Bu günlerde öylesine ağır toplumsal sorunlar yaşıyoruz ki artık kimse kimsenin kusuruna bakacak hali kalmadı. Ancak sorunlar hepsini bir DAİRE kabul edersek.. bu daire alanı içinde birbirine bağlı ve birbiriyle etkileşim içinde olan bireysel.. toplumsal.. kültürel.. sosyal.. ekonomik.. politik.. askeri.. ulusal.. yerel.. bölgesel ve küresel ve hatta evrensel SORUNLULUKLARIN ve SORUMLULUKLARIN gerektirdiği seçim ve geçimler.. birbirine karıştığı.. gereksinim ve arayışların birbirine girişti.. bir salınım ve dalgalanma.. halinde bulunuyoruz.. artık SEÇİM ve GEÇİM sadece islam dünyasının bir sorunsalı değil.. uygarlık ve insanlık dünyasının bir problematiği haline geldi.. diye düşünüyorum.

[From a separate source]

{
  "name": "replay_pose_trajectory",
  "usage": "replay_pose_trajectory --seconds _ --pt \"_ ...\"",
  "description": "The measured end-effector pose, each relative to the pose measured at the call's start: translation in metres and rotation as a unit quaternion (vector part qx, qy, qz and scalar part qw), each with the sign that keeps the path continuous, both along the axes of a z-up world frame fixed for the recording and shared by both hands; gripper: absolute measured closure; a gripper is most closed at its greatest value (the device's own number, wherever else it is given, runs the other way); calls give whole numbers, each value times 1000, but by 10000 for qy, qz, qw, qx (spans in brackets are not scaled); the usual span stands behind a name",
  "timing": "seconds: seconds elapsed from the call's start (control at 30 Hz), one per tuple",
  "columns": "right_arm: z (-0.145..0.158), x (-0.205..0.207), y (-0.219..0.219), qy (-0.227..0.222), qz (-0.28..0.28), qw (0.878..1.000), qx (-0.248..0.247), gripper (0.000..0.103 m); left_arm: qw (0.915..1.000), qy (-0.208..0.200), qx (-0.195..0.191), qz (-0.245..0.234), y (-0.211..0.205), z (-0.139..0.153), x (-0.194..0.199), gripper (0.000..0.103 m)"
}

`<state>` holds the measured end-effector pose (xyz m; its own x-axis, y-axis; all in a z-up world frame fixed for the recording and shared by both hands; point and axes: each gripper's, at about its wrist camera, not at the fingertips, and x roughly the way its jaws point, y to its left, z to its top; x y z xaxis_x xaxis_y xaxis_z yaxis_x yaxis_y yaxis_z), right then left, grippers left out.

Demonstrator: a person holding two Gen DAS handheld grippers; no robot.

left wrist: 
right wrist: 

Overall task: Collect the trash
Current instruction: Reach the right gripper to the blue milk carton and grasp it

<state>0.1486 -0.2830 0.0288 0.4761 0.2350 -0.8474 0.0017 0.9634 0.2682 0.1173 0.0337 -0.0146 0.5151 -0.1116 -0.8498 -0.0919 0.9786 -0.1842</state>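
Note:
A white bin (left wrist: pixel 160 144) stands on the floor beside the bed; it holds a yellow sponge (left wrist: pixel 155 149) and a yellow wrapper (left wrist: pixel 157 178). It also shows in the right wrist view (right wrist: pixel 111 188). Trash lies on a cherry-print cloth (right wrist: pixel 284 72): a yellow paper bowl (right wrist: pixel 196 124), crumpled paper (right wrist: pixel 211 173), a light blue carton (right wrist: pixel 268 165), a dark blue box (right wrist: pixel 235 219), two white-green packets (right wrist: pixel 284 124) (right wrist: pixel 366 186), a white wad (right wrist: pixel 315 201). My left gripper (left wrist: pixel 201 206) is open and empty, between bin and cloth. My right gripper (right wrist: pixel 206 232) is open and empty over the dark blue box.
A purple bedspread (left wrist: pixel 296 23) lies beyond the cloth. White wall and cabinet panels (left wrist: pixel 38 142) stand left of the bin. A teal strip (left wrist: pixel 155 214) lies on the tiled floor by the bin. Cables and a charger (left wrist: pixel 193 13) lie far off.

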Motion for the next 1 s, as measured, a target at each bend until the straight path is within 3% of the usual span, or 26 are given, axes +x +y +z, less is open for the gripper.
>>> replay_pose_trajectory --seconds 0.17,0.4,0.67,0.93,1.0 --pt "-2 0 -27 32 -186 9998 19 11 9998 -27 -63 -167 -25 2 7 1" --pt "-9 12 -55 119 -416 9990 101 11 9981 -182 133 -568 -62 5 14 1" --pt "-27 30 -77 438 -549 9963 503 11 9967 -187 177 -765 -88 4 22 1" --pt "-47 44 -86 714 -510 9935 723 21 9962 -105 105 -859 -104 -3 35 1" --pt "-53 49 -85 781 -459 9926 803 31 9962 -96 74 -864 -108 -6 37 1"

Her birimizin ORANTISAL olarak SORUMLU olduğu bir durumda her birimizin üzerine düşün bir İŞLEV ve GÖREV vardır.. bunun ne olduğunu belki hepimiz çok iyi biliyoruz.. neyi yaptığımızı.. neyi yapmadığımızı.. neyi bıraktığımızı neye başladığımızı.. YAŞANTIMIZDAKİ alışkanlıklarımızı ve DAVRANIŞIMIZDAKİ alışkınlıklarımızı.. kültürel.. sosyal.. ekonomik ve politik bakımdan kaynaklarımızın ve hedeflerimizin kısa, orta ve uzun vadeli olarak planlamamızı.. işimizde olan ilişkileri.. evimizde olan ilişkileri.. kendimizin ve sorumlu olduklarımızın eğitimi ve yönetimi il ilgili yükümlülüklerimizi.. hasıl bir İNSAN ve bir AİLE'nin üyesi olarak işlediklerimizi ve eylediklerimizi .. duyup düşündüklerimizi.. kıldıklarımızı ve kurduklarımızı.. yaptıklarımızı ve ettiklerimizi.. yaptıklarımızı.. ettiklerimizi.. yediklerimizi ve dediklerimizi bir MUHASEBE-İ NEFİS denetlemesinden geçirmek lazım geliyor.




Sonra bu oto-kritik çerçevesinde gerekli yineleme ve yenileme içeren değişimleri.. artırma ve arıtma gereken deyişimleri.. samimi bir surette sağlama sıratında start vermemiz ve ciddi bir şekilde gerçekleştirme yoluna girişmemiz gerekiyor. işte bunun için bütün faktör ve aktörleri ciddi bir analize tutup plan ve programımızın BİLEŞKESİNİ (vektörünü) uymaya ve uygulamaya geçirmemiz icab ediyor.




Belki bunu benim gibi sizler bir çok kez yapmış, uygulamış ve başarısızlığa uğramış olabilirsiniz. Olsun.




Her başarısızlık size GEREKLİ (lazım) bir deneme olarak bir yanılma öğretmiştir. EREKLERİNİZ (hedeflerinize) ulaşmak için bir KAYNAK harcamanın ve meyanda vakit ve nakit olmak üzere bir değer kaybının zaruri olduğunu anlamışsanız öğrenmenin ucuz olmadığını da öğrenmiş olacaksınız. Öğrenilecek konu ne kadar derinse o kadar büyük vakit ve nakit kaybedeceğinizi de benden öğrenin.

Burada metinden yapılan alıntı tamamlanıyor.